Reproduce the data in its entirety, exactly as supplied.

▼

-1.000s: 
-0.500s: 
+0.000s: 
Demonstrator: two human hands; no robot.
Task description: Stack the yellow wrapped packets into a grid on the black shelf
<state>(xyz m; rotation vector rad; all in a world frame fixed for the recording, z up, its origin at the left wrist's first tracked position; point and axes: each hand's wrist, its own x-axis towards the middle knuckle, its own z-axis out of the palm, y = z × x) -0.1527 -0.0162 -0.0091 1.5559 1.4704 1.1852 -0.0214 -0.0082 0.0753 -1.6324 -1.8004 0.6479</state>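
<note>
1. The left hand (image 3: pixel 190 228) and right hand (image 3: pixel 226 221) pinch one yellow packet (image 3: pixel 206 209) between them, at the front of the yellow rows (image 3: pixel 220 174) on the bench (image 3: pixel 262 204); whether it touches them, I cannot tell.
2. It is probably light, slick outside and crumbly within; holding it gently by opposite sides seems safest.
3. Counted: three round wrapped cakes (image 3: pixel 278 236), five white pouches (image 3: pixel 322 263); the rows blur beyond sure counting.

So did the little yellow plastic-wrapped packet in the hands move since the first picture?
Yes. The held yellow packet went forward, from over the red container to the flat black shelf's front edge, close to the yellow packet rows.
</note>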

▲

Solved exercise:
-1.000s: 
-0.500s: 
+0.000s: 
Demonstrator: two human hands; no robot.
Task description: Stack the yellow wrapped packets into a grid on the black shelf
<state>(xyz m; rotation vector rad; all in a world frame fixed for the recording, z up, its origin at the left wrist's first tracked position; point and axes: each hand's wrist, its own x-axis towards the middle knuckle, its own z-axis out of the palm, y = z × x) -0.1527 -0.0162 -0.0091 1.5559 1.4704 1.1852 -0.0214 -0.0082 0.0753 -1.6324 -1.8004 0.6479</state>
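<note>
1. The left hand (image 3: pixel 190 228) and right hand (image 3: pixel 226 221) pinch one yellow packet (image 3: pixel 206 209) between them, at the front of the yellow rows (image 3: pixel 220 174) on the bench (image 3: pixel 262 204); whether it touches them, I cannot tell.
2. It is probably light, slick outside and crumbly within; holding it gently by opposite sides seems safest.
3. Counted: three round wrapped cakes (image 3: pixel 278 236), five white pouches (image 3: pixel 322 263); the rows blur beyond sure counting.

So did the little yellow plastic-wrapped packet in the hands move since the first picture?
Yes. The held yellow packet went forward, from over the red container to the flat black shelf's front edge, close to the yellow packet rows.
</note>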

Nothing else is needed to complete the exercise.